1. Extracellular Fluid (ECF): Located OUTSIDE cells. Makes up about 1/3 total body H2O in adults. Two major divisions: Intravascular Fluid (plasma) and Interstitial Fluid (btw. cells and outside blood vessels. Minor division: Transcellular fluid – cerebrospinal, pleural, peritoneal and synovial fluids (all excreted by epithelial cells).
Intracellular Fluid (ICF): Located INSIDE cells. Makes up about 2/3 total body H2O in adults.

2. ECV Deficit: BUN >25 mg/dl Insufficient isotonic fluid in the extracellular compartments. Output of isotonic fluid exceeds intake of sodium-containing fluid.
Signs and Symptoms – sudden weight loss, postural hypotension, tachycardia, thready pulse, neck veins flat or collapsing with inhalation when supine, dry mucous membranes, poor skin turgor, restlessness, clammy skin, hypovolemic shock.

ECV Excess: BUN <10 mg/dl Too much isotonic fluid in the extracellular compartments. Intake of sodium-containing isotonic fluid has exceeded fluid output. (When you eat too much salt and don’t drink enough H2O and you get bloated.)

Signs and Symptoms – Sudden weight gain, edema, neck veins full when upright or semi upright, crackles in dependent portions of lung, pulmonary edema.

3. Isotonic: A fluid with the same concentration of nonpermeant particles as blood.
Ex. - 0.9% sodium chloride, commonly called normal saline (NS), and lactated Ringer's (LR). Isotonic solutions have an electrolyte content of less than 250 mEq/L

Hypertonic: A fluid more concentrated than normal blood.
Ex. - 5% dextrose (sugar) and 0.45% sodium chloride is an example of a hypertonic solution - so is a solution of 5% dextrose and 0.9% sodium chloride. Solutions with an electrolyte content of 375 mEq/L or more are considered hypertonic.

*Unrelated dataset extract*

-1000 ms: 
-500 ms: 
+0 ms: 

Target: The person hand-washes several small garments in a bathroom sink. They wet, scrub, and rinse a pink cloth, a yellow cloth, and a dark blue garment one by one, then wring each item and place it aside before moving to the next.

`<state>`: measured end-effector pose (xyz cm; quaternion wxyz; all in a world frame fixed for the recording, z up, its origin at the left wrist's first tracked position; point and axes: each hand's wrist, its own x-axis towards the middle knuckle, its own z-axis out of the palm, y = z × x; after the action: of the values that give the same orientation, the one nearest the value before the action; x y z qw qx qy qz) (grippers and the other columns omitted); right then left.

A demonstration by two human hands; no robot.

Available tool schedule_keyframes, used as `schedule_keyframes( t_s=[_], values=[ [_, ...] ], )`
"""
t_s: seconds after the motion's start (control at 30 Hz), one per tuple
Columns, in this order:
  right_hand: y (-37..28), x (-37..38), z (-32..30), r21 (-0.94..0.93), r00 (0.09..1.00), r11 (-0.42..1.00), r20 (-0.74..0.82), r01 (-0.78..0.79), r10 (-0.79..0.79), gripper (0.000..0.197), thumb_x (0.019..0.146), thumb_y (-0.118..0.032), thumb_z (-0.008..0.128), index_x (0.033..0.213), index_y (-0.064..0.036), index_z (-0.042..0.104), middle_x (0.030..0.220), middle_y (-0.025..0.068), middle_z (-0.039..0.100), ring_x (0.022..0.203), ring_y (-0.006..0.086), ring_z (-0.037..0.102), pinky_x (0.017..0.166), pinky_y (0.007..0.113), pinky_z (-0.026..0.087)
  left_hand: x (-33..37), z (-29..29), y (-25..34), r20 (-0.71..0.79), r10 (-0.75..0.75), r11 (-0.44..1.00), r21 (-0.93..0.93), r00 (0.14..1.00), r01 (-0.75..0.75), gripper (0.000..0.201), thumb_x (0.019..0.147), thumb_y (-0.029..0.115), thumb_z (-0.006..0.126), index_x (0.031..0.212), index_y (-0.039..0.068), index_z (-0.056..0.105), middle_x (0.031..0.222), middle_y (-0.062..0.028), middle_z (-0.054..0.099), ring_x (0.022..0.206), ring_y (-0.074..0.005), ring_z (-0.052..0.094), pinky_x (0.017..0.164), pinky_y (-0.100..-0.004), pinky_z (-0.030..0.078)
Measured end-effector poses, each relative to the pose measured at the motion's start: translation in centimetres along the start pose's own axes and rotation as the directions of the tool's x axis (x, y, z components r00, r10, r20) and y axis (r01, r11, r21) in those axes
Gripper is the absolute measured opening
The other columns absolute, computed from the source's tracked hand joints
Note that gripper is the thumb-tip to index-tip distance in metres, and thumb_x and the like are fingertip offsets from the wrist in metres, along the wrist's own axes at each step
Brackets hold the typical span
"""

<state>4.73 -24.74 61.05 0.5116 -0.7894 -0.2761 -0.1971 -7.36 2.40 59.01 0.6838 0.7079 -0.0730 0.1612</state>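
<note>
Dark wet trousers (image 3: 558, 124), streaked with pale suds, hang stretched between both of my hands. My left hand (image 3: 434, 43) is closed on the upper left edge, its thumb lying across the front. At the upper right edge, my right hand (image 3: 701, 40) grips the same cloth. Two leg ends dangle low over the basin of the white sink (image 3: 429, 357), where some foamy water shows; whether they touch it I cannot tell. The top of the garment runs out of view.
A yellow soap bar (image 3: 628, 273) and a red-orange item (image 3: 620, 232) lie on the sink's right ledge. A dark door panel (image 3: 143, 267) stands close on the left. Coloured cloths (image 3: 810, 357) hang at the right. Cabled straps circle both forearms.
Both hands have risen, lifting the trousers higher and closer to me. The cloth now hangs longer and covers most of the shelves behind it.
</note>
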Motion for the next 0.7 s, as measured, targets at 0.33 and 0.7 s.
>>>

Hypotonic: A fluid more dilute than normal blood. Ex. - 0.45% sodium chloride (0.45% NS), commonly called half normal saline. Total Calcium Ca | 8.4-10.5 mg/dL | | ---Ionized Calcium | 4.5-5.3 mg/dL | | Sodium Na | 136-145mEq/L | | Potassium K | 3.5-5.0 mEq/L | | | Magnesium Mg | 1.5-2.5 mEq/L | 1. Normal Electrolyte Levels:

2. Root word: NATREMIA – means sodium, so hyper=too much salt, hypo=not enough salt.

Hypernatremia: H2O deficit – Hyperosmolar Imbalance – Hypertonic Body Fluids
Loss of relatively more H2O than Na
Signs and Symptoms- Extreme thirst, dry and flushed skin, postural hypotension, fever, restlessness, confusion, agitation, coma or seizures if severe or develops rapidly
Serum Na >145mEq/L
Causes: Diabetes Insipidus, Greatly increased insensible perspiration and H2O output without increased H2O intake

Hyponatremia: H2O Excess, H2O Intoxication – Hypoosmolar Imbalance – Hypotonic Body Fluids
Gain of relatively more H2O than Na
Signs and Symptoms- Apprehension, nausea, vomiting, headaches, decreased consciousness, confusion, lethargy, muscle weakness, seizures and coma if develops rapidly or is severe.
Serum Na<135mEq/L
Causes: Excessive ADH, too much IV 5% dextrose given, forced excessive H2O drinking.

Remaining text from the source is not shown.